# Work to complete
Only the lines from the one with "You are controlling" to the end of the data, both ends included, should be output, exactly as they stand and without pictures.

[[ Available data open ]]

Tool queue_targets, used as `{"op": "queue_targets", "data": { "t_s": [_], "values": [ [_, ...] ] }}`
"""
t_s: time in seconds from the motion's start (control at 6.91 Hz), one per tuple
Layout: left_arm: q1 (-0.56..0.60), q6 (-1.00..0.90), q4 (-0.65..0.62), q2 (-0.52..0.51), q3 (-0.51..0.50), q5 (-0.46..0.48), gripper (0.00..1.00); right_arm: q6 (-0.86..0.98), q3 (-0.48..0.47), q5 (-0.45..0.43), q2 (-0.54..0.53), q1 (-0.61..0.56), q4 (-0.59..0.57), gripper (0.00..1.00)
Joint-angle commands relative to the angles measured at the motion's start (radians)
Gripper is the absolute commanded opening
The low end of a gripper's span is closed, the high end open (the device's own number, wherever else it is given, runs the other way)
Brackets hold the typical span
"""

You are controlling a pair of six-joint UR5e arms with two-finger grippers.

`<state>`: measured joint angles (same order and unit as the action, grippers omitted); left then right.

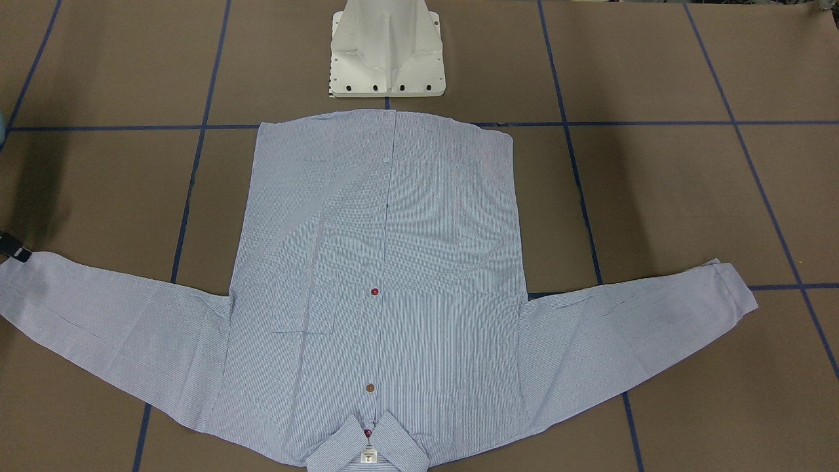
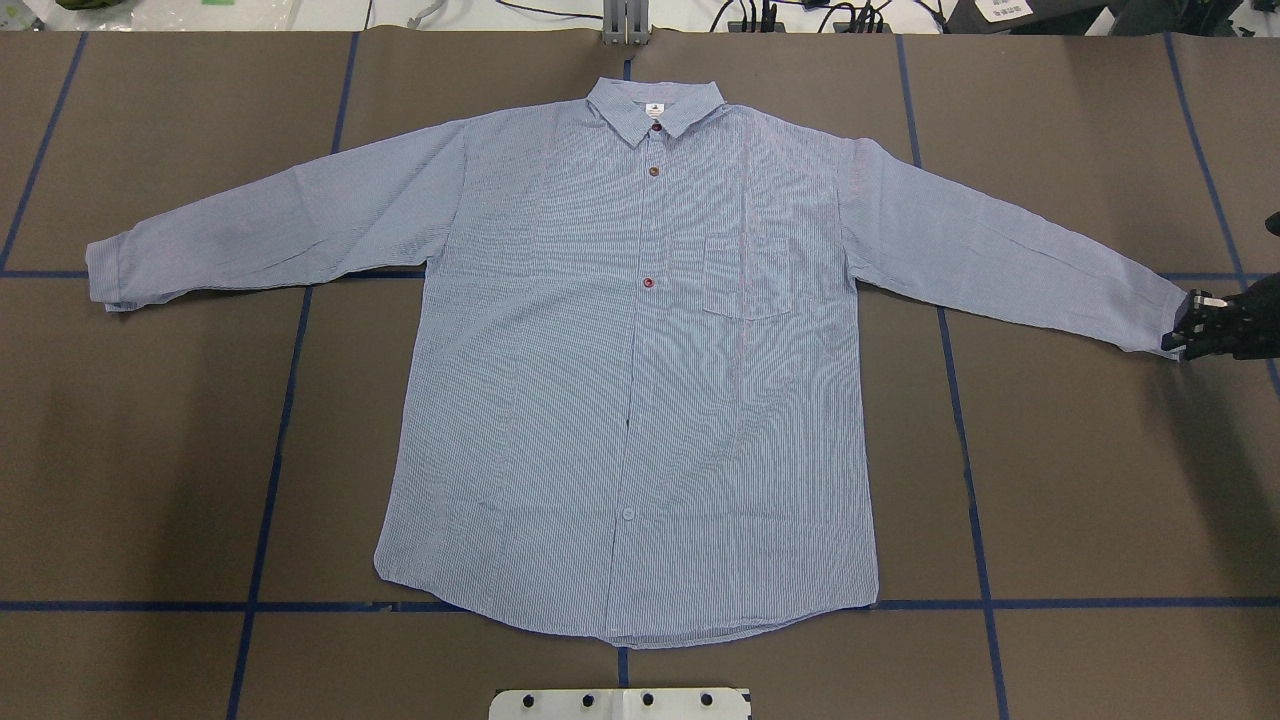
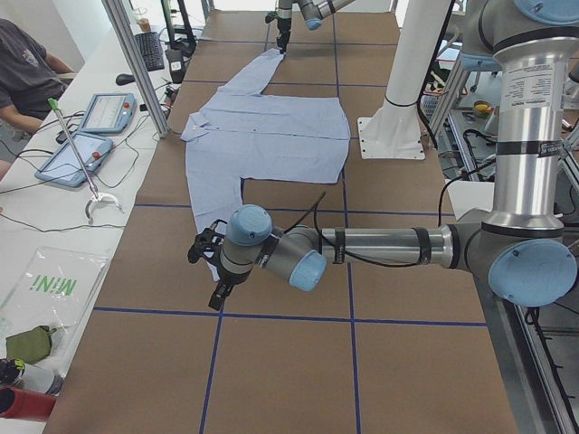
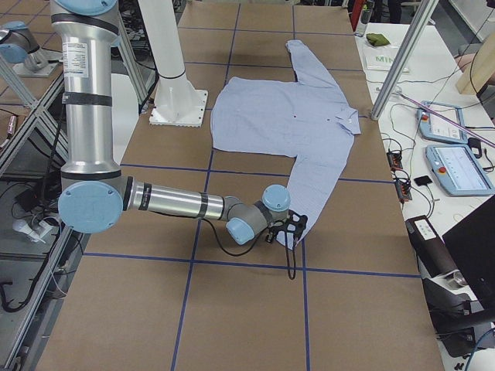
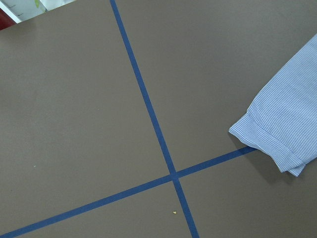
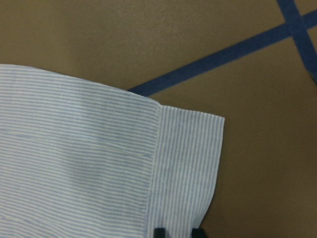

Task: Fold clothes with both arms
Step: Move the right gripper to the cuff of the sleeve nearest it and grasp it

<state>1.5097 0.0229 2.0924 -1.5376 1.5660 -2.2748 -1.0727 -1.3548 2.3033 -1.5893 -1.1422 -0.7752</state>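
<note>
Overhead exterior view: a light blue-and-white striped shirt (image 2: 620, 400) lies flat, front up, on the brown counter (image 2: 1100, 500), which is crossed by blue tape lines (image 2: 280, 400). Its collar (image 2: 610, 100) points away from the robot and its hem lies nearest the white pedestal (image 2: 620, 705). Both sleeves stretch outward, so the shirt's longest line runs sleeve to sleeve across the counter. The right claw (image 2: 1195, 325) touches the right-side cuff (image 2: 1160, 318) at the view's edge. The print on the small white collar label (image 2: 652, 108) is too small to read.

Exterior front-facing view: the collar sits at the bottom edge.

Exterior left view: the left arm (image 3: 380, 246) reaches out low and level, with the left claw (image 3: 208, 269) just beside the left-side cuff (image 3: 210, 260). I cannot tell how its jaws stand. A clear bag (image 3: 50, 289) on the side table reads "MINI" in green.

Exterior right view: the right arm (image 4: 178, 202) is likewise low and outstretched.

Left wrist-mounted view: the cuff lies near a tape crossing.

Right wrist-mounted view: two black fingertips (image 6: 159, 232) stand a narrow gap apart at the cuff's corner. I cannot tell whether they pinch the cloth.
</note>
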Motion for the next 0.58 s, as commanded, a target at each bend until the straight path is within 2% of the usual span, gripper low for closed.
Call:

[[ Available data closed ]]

# Task answer
You are controlling a pair of six-joint UR5e arms with two-finger grippers.

`<state>`: measured joint angles (same order and unit as the action, grippers omitted); left then right.


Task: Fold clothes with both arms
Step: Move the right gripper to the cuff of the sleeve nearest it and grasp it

<state>1.5097 0.0229 2.0924 -1.5376 1.5660 -2.2748 -1.0727 -1.3548 2.3033 -1.5893 -1.1422 -0.7752</state>
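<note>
Overhead exterior view: a light blue-and-white striped shirt (image 2: 620, 400) lies flat, front up, on the brown counter (image 2: 1100, 500), which is crossed by blue tape lines (image 2: 280, 400). Its collar (image 2: 610, 100) points away from the robot and its hem lies nearest the white pedestal (image 2: 620, 705). Both sleeves stretch outward, so the shirt's longest line runs sleeve to sleeve across the counter. The right claw (image 2: 1195, 325) touches the right-side cuff (image 2: 1160, 318) at the view's edge. The print on the small white collar label (image 2: 652, 108) is too small to read.

Exterior front-facing view: the collar sits at the bottom edge.

Exterior left view: the left arm (image 3: 380, 246) reaches out low and level, with the left claw (image 3: 208, 269) just beside the left-side cuff (image 3: 210, 260). I cannot tell how its jaws stand. A clear bag (image 3: 50, 289) on the side table reads "MINI" in green.

Exterior right view: the right arm (image 4: 178, 202) is likewise low and outstretched.

Left wrist-mounted view: the cuff lies near a tape crossing.

Right wrist-mounted view: two black fingertips (image 6: 159, 232) stand a narrow gap apart at the cuff's corner. I cannot tell whether they pinch the cloth.
</note>
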Motion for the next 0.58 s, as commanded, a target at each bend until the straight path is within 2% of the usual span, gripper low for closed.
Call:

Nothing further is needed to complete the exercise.